Marvell's ARMADA: Custom Designed ARM SoCs Break 1GHz
by Anand Lal Shimpi on October 19, 2009 8:00 AM EST- Posted in
- CPUs
Intel used to be an ARM architecture licensee until 2006, when it sold its XScale division to Marvell. Intel had grown too large, too defocused, and in turn its core business had suffered. Don’t be confused, the focus wasn’t to be shifted back to desktop, but rather back to x86.
It wouldn’t be until 2008 that Intel would reveal its more focused strategy unto the world: Atom.
Intel's Atom processor core
While ARM and its licensees played off Atom as not being remotely threatening, all of them knew that it was only a matter of time. Publicly they reasserted ARM’s dominance in the market. Four billion ARM chips shipped last year alone. Intel sold on the order of tens of millions of Atoms. But privately, the wheels were in motion.

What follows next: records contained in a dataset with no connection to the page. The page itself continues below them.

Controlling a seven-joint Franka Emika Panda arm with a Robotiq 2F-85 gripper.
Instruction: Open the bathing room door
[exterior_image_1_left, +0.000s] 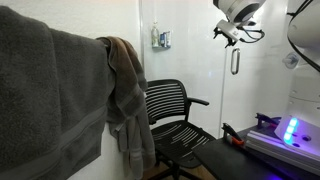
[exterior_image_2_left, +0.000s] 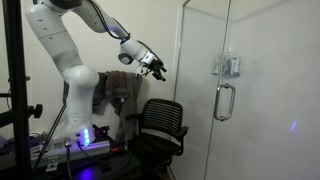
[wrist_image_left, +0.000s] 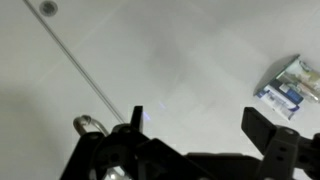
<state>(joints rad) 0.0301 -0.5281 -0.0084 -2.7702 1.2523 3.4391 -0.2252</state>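
Observation:
The bathing room door (exterior_image_2_left: 205, 70) is a tall clear-glass panel with a short vertical chrome loop handle (exterior_image_2_left: 225, 101), also seen in an exterior view (exterior_image_1_left: 235, 60). My gripper (exterior_image_2_left: 158, 68) is open and empty, held high in the air, well short of the handle. It also shows at the top of an exterior view (exterior_image_1_left: 228, 33), above and beside the handle. In the wrist view the open fingers (wrist_image_left: 198, 125) frame the pale glass; the top of the handle (wrist_image_left: 88, 125) shows at lower left.
A small shelf with bottles (exterior_image_2_left: 232, 66) hangs on the neighbouring glass panel (exterior_image_1_left: 161, 39) (wrist_image_left: 288, 88). A black mesh office chair (exterior_image_2_left: 160, 125) (exterior_image_1_left: 170, 115) stands near the door. Towels (exterior_image_1_left: 60, 90) hang close to one camera. The robot base sits on a lit bench (exterior_image_2_left: 85, 140).

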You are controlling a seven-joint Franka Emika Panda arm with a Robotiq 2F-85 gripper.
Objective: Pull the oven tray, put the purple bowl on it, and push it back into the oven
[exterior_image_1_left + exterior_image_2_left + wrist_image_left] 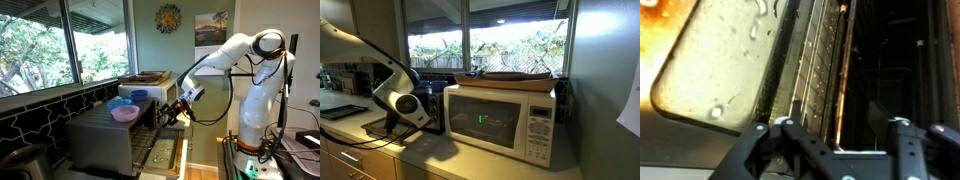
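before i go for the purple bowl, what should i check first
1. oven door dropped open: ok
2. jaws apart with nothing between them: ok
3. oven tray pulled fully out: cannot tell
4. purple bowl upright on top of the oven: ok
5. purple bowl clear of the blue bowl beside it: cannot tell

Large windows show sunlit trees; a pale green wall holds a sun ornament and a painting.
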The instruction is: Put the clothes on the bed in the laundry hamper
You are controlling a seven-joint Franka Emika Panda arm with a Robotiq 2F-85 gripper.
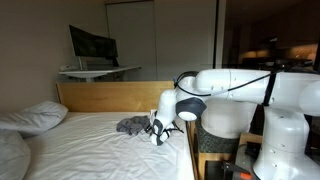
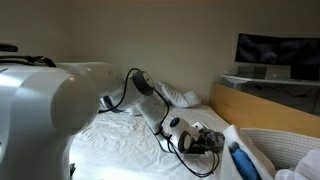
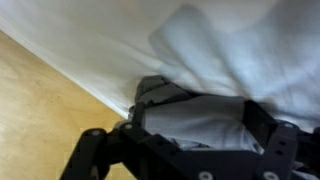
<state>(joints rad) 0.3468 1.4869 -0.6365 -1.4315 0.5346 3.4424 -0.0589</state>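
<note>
A crumpled grey garment (image 1: pixel 130 125) lies on the bed's white sheet (image 1: pixel 90 148) near the wooden side board. My gripper (image 1: pixel 157 131) is down at the garment's edge, reaching over the side of the bed. In the wrist view the jaws stand wide apart with the grey garment (image 3: pixel 195 115) lying between the fingers (image 3: pixel 262 125), so the gripper (image 3: pixel 197 120) is open around it. White fabric (image 3: pixel 235 45) lies just beyond; whether it is sheet or garment I cannot tell. The white laundry hamper (image 2: pixel 290 150) shows its thick rim beside the bed, close to the gripper (image 2: pixel 205 140).
Plump white pillows (image 1: pixel 35 117) lie at the head of the bed below the wooden headboard (image 1: pixel 105 96). The wooden side board (image 3: pixel 40 115) runs right beside the gripper. A desk with a monitor (image 1: pixel 92 47) stands behind the bed. A blue object (image 2: pixel 238 160) lies near the hamper.
</note>
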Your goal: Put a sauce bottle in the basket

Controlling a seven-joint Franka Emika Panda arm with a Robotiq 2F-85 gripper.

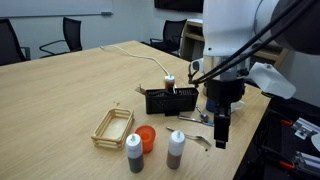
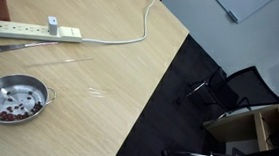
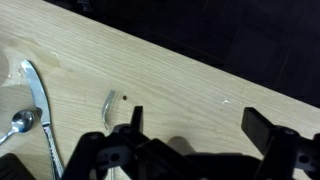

ARM inked a deal with Globalfoundries, AMD’s manufacturing arm, to bring ARM based SoCs to the fab. This gives ARM the sort of modern manufacturing it needs to compete with Intel. The second thing that’s changed is ARM licensees are now much more eager to talk about their architectures and what makes them special.
ARM offers two licensing arrangements to its partners: a processor license or an architecture license. A processor license allows the partner to take an ARM designed core and implement it in their SoC. An architecture license allows the partner to take an ARM instruction set and use it in their own processor. The former is easier to implement, while the latter allows the licensee the ability to optimize the architecture for its specific needs.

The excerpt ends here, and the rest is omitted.